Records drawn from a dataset
================
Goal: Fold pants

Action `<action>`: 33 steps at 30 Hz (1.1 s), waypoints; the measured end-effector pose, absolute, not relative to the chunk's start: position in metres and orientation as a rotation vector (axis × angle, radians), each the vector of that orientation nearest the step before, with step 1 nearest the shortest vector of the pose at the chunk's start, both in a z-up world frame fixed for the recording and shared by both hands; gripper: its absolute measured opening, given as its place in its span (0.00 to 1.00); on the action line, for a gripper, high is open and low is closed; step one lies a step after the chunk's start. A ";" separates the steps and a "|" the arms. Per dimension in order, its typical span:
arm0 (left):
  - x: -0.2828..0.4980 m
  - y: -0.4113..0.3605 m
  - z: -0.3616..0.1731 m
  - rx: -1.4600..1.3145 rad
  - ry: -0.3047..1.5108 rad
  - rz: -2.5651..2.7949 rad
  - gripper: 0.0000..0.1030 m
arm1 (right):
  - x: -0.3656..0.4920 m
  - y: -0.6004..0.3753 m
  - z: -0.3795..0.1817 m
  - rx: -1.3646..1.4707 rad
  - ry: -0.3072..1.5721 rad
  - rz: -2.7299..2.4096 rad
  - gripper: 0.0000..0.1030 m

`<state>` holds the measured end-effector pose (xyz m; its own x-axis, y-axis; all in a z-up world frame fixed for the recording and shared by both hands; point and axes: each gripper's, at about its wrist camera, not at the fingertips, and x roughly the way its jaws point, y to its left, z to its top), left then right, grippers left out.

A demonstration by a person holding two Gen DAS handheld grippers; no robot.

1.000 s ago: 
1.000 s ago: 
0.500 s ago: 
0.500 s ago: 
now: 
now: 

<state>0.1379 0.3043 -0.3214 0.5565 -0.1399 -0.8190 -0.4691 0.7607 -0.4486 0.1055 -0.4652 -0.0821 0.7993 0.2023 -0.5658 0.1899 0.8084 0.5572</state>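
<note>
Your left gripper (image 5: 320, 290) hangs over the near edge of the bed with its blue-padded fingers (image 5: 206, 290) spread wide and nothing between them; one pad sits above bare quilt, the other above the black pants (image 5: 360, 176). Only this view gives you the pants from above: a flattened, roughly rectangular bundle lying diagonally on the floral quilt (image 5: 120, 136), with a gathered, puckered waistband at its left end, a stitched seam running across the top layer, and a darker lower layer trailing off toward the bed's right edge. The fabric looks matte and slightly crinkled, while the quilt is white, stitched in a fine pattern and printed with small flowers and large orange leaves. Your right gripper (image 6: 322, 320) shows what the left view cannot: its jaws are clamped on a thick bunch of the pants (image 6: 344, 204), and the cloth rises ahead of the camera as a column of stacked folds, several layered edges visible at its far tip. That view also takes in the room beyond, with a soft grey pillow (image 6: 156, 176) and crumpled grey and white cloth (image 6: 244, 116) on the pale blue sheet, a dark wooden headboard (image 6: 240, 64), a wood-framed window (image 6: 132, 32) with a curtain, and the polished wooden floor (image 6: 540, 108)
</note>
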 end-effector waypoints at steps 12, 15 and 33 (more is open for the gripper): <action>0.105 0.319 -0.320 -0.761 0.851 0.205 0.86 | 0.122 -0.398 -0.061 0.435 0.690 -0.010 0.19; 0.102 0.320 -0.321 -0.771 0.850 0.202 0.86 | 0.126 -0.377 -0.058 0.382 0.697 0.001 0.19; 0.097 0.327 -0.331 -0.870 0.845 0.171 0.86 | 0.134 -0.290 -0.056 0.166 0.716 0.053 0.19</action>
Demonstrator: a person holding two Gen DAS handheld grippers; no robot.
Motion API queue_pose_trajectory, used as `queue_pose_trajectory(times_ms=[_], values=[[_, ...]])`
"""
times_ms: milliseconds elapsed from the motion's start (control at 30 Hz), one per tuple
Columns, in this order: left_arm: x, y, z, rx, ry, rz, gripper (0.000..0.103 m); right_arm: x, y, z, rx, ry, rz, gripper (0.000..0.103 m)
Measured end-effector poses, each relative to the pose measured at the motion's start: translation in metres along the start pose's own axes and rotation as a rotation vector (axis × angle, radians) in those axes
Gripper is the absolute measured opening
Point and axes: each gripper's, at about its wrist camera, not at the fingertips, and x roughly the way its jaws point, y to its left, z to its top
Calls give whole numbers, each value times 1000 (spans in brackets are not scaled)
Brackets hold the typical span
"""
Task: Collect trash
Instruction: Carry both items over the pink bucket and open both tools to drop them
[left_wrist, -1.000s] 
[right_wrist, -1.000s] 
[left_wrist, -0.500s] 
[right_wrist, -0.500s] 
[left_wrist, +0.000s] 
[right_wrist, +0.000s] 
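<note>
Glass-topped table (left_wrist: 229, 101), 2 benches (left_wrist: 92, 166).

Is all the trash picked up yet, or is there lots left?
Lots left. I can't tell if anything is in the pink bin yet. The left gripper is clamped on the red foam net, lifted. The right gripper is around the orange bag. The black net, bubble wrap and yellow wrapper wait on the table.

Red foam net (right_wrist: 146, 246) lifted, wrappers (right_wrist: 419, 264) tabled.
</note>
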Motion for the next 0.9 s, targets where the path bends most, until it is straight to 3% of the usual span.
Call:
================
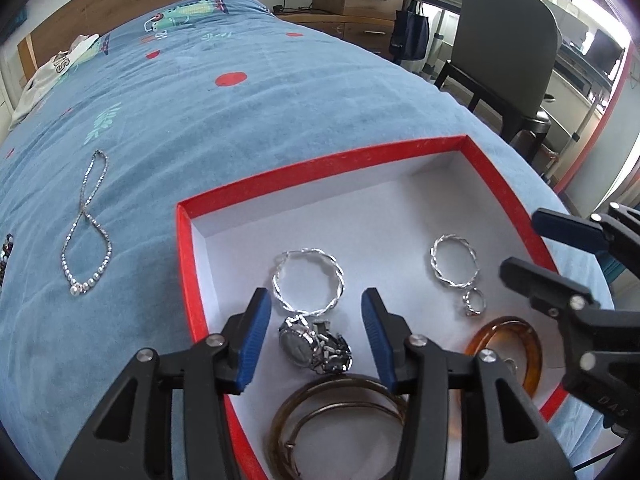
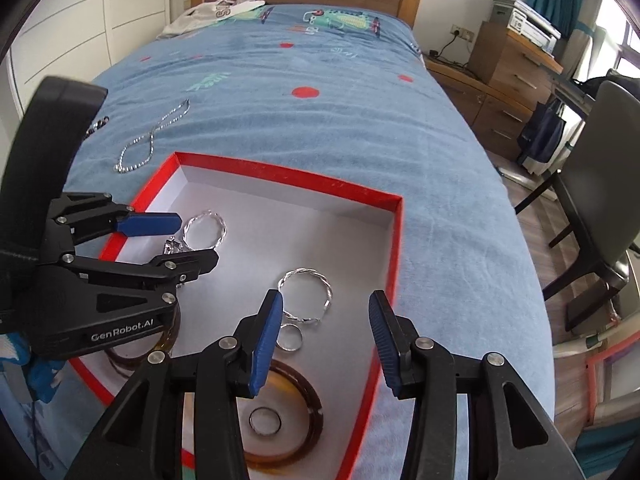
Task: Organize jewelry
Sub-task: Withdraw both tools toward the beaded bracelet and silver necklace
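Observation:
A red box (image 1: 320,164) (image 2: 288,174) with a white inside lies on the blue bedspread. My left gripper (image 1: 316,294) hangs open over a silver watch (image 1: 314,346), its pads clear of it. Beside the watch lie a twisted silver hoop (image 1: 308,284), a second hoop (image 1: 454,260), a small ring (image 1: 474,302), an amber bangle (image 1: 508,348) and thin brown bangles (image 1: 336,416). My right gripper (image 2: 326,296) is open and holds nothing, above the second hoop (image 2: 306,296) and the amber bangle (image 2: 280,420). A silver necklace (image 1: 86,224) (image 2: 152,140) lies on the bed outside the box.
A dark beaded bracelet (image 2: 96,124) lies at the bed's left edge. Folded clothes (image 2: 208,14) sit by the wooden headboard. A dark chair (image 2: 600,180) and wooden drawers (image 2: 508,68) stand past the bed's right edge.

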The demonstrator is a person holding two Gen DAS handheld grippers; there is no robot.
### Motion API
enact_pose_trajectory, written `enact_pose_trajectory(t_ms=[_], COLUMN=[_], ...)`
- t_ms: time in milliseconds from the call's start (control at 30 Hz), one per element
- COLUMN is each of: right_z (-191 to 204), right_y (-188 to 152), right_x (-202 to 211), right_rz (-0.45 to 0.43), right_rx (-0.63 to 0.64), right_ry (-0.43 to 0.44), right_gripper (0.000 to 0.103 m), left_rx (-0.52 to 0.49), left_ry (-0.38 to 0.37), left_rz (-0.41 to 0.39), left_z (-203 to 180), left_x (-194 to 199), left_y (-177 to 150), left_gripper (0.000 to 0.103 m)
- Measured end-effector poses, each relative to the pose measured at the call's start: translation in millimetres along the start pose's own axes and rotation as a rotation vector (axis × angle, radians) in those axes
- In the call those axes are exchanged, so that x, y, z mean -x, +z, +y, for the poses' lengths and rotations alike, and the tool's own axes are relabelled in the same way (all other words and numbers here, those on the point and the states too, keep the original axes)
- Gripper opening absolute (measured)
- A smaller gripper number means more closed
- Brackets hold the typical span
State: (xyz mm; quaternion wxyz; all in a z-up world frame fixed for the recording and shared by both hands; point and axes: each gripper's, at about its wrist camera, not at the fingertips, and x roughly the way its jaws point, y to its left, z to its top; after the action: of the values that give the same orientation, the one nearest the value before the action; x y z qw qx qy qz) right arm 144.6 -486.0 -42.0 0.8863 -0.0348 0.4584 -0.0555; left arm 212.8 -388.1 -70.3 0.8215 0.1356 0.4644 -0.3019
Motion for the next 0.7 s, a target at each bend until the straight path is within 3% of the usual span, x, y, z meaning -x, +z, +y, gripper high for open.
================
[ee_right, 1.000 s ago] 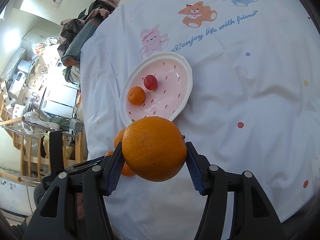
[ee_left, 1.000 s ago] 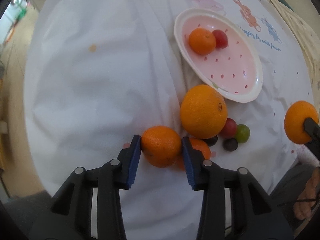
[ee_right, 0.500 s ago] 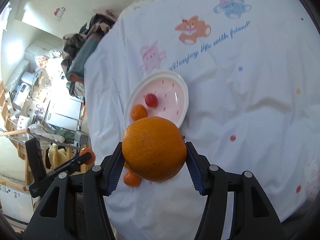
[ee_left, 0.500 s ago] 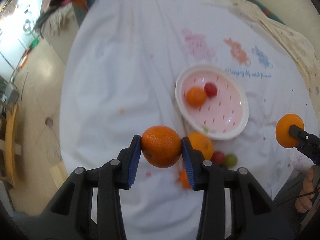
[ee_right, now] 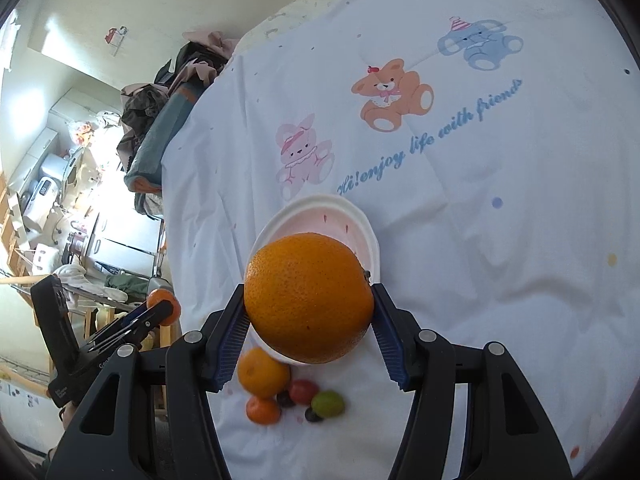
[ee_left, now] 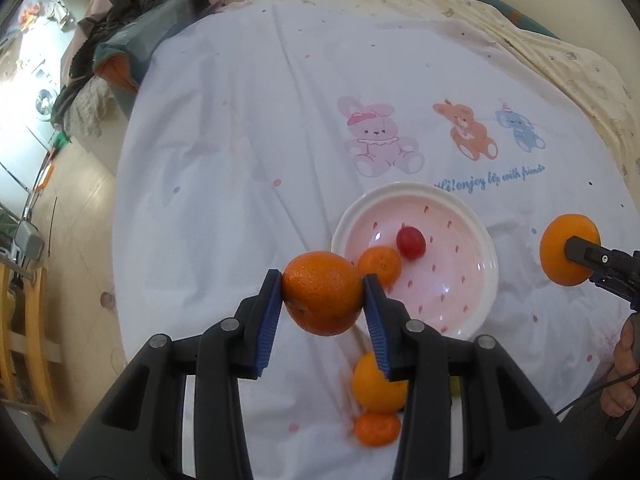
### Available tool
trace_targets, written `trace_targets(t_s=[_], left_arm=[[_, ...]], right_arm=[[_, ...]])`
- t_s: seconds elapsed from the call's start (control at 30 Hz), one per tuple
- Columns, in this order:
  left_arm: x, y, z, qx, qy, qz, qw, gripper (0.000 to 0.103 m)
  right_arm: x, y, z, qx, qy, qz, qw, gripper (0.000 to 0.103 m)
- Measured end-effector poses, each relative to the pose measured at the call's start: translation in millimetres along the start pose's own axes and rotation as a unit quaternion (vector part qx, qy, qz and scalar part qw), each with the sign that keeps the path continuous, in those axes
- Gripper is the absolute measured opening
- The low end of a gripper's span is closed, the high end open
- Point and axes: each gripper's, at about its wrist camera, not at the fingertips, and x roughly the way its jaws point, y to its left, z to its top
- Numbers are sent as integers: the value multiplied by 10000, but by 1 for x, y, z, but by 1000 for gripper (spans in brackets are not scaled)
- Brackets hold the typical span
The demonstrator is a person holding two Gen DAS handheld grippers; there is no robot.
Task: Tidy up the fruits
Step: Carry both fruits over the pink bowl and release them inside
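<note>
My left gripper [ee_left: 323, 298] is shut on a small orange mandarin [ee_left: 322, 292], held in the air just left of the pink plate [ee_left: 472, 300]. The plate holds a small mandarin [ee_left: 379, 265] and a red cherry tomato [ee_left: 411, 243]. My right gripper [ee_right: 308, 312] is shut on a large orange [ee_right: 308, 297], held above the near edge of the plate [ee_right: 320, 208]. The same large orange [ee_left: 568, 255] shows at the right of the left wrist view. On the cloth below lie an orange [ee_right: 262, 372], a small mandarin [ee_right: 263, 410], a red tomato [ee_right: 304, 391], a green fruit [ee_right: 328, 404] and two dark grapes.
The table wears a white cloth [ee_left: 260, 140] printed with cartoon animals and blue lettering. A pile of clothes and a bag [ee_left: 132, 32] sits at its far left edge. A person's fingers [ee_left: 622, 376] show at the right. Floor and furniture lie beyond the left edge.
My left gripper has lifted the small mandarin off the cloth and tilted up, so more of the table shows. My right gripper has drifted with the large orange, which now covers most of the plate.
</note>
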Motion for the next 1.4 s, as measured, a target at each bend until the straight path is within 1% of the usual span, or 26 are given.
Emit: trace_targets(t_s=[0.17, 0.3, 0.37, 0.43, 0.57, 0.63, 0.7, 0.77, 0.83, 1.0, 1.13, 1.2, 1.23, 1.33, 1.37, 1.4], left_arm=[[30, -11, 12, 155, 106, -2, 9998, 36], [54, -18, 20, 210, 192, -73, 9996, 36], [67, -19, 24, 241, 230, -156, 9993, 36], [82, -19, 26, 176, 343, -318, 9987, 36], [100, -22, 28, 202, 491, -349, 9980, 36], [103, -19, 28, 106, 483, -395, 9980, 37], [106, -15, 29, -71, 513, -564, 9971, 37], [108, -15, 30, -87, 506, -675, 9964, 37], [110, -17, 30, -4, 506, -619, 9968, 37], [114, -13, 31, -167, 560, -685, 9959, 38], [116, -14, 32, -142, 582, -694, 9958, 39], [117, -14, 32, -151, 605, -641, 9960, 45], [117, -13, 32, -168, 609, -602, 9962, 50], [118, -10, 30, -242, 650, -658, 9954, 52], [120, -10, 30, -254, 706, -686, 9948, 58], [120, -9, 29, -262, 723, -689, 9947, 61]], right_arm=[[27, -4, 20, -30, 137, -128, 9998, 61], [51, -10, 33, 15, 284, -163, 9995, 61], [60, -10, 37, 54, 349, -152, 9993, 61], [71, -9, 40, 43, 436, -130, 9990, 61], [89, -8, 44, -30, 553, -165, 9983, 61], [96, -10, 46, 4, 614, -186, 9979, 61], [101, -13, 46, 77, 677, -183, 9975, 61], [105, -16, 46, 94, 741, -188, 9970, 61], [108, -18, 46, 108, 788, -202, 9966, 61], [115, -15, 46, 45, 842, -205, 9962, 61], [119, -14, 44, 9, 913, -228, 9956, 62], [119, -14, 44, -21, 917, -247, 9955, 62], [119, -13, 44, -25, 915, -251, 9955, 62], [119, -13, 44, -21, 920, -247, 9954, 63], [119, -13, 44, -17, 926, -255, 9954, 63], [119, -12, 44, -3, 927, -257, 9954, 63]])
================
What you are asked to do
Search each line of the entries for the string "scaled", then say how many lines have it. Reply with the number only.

Answer section
2